Results  Of 245 patients randomized (median age, 54 years; 133 [54.3%] female), 232 (ponatinib, n = 154; imatinib, n = 78) who had p190 or p210 dominant isoforms verified by the central laboratory were analyzed for the primary end point. The MRD-negative complete remission rate (primary end point) was significantly higher with ponatinib (34.4% [53/154]) vs imatinib (16.7% [13/78]) (risk difference, 0.18 [95% CI, 0.06-0.29]; P = .002). At the data cutoff, event-free survival had not met the prespecified number of events. Median event-free survival was not reached in the ponatinib group and was 29 months in the imatinib group. The most common adverse events were similar between treatment groups. Arterial occlusive events were infrequent and comparable between groups (ponatinib, 2.5%; imatinib, 1.2%).

Conclusions and Relevance  Ponatinib demonstrated a superior rate of MRD-negative complete remission at the end of induction vs imatinib when combined with reduced-intensity chemotherapy in adults with newly diagnosed Ph+ ALL. The safety profile of ponatinib was comparable with imatinib.

What are car T cell therapies in cancer treatment, and why is there so much buzz about it nowadays?


For a long time, the cancer treatment universe was restricted to 4 modalities, in particular Surgery, Radiation, Chemotherapy and Targeted Drug Treatments. Of late, we have seen the expansion of a fifth front in the fight against cancer, called Immunotherapy. Researchers have been endeavoring to create approaches to prepare the human immune system to battle cancer cells, similar to how they eliminate germs in trifling issues such as the common cold.

When we become ill with the common cold, our immune system attacks the infectious germs and executes them, viably curing us. What is at work here are a sort of cells present in our blood called T-cells.
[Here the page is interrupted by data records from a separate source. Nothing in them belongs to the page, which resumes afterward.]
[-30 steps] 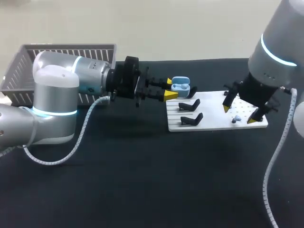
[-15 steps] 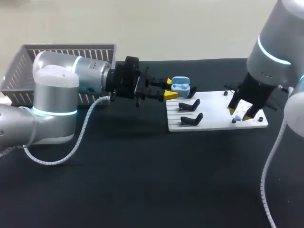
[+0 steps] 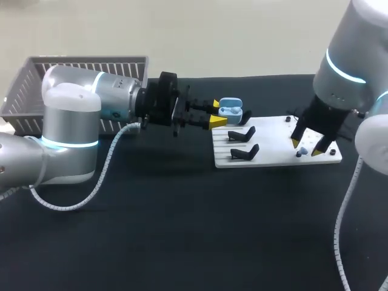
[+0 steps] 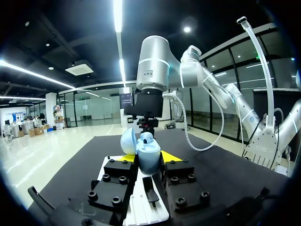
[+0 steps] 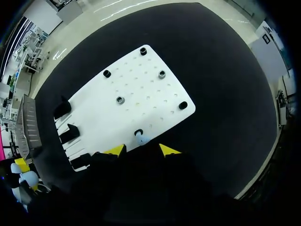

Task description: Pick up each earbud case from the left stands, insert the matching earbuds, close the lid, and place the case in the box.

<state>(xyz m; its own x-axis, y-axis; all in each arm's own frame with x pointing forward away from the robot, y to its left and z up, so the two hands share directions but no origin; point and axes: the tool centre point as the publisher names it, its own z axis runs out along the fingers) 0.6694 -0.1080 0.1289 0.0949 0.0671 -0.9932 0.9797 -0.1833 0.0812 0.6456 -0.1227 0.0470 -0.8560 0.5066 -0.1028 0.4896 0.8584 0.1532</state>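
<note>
My left gripper (image 3: 217, 114) is shut on a light blue earbud case (image 3: 229, 111), held level in the air just left of the white board (image 3: 276, 144). In the left wrist view the case (image 4: 149, 157) stands between the fingers with its lid (image 4: 128, 142) open and an earbud (image 4: 146, 138) in it. My right gripper (image 3: 306, 147) points down over the board's right part. A small pale blue earbud (image 5: 142, 140) lies by a black peg (image 5: 138, 133), just ahead of the right gripper (image 5: 142, 149), whose yellow tips stand apart on either side without touching it.
Black stands (image 3: 241, 134) sit on the board's left part and several black pegs (image 5: 162, 74) dot its right part. A grey slatted basket (image 3: 79, 76) stands at the back left, behind my left arm.
The right gripper has shifted a little left and down over the earbud, and its fingers have drawn closer together. The left arm and the case have not moved.
</note>
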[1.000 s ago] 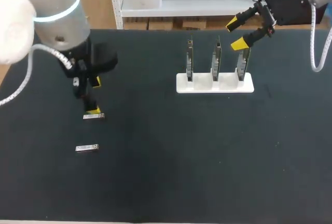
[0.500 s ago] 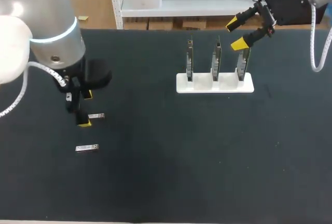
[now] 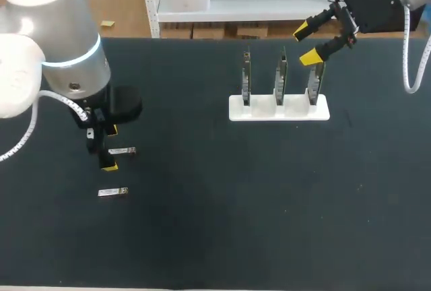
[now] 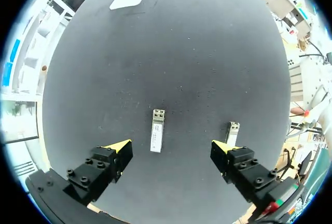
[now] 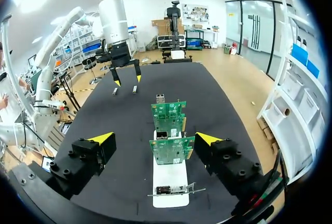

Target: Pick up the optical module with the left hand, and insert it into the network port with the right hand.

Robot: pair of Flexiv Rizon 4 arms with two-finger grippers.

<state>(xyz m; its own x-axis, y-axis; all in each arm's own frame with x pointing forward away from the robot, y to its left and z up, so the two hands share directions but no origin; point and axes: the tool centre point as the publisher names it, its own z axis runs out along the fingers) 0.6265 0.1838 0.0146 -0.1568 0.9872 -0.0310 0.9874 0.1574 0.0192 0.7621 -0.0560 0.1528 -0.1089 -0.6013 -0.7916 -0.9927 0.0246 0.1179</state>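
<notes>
The right gripper (image 5: 154, 139) stands wide open above the black table (image 5: 98, 115), its yellow-tipped fingers on either side of a white stand (image 5: 169, 182). The stand holds three green circuit boards (image 5: 171, 150) upright, one behind another; the nearest board sits between the jaws, apart from both, with a silver network port (image 5: 162, 134) just behind its upper edge. Far ahead of the jaws, the left arm (image 5: 114, 19) hangs the left gripper (image 5: 128, 81), fingers spread, over two small optical modules (image 5: 114, 93) lying side by side on the table.

The left arm (image 3: 67, 69) partly hides its pincer (image 3: 111, 148) in the head view.
</notes>
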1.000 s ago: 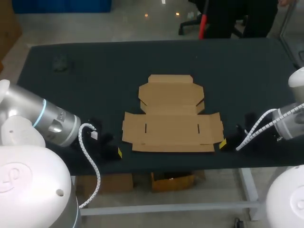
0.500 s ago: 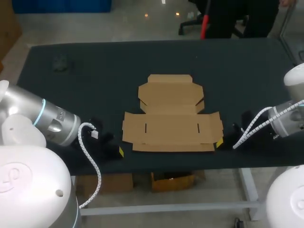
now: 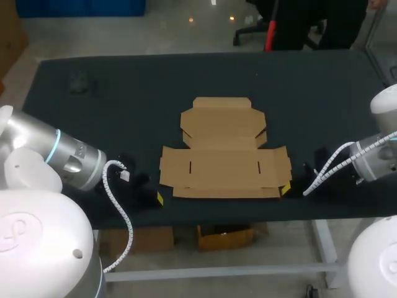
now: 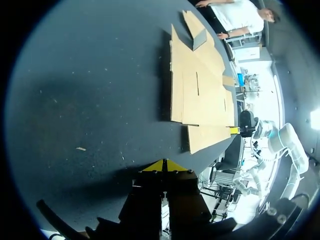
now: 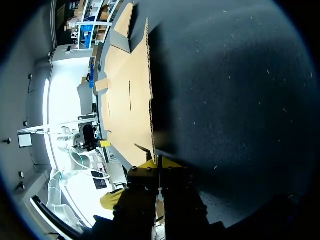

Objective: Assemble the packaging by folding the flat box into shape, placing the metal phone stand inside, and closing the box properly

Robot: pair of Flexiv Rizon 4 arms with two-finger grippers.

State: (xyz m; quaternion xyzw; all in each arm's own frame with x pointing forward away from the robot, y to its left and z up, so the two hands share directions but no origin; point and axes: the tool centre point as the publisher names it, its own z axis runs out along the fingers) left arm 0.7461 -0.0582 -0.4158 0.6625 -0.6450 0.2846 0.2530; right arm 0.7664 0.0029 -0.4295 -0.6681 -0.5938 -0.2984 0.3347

T-cells have the one of a kind capacity to recognize affected cells, lock on to them and kill them.

In a CAR T-cell treatment, a patient’s T-cells are designed, so that they attach themselves to cancer cells and destroy them. Such T-cells are extracted from the patient’s own blood, and are built in a lab to identify particular proteins (or antigens) present inside cancer cells. Then, once these cells increase in adequate numbers, they are infused once more into the patient’s circulation system. Once in the body, they start targeting cancer cells.

The utilization of Car T-cell treatments had been constrained to clinical trials till recently. In these trials, numerous patients in advanced stages of cancer have encountered positive outcomes. Numerous such trials included patients experiencing advanced ALL (Acute Lymphoblastic Leukemia) with limited treatment alternatives. Most patients experienced 100% remission, and remained this way for prolonged periods of time. Comparable promising outcomes have been seen in the case of lymphoma patients. Some of these treatments have been approved for treatment in certain leukemias and few solid tumours.

While the symptoms of such medicines can be perilous, the medical science has developed practical protections against such impacts, with supportive treatments. Car T-cell treatments appear to have immense potential, however given the dynamic nature of cancer mutations, further investigation is required to standardize it and make it accessible to patients all around. Numerous labs around the globe are right now testing these treatments not only for blood cancer but also solid tumors, such as pancreatic and brain tumours. Given the measure of intrigue the field has produced among scientists around the world, it is likely that the following decade will be transformative in characterizing the cancer treatment paradigm.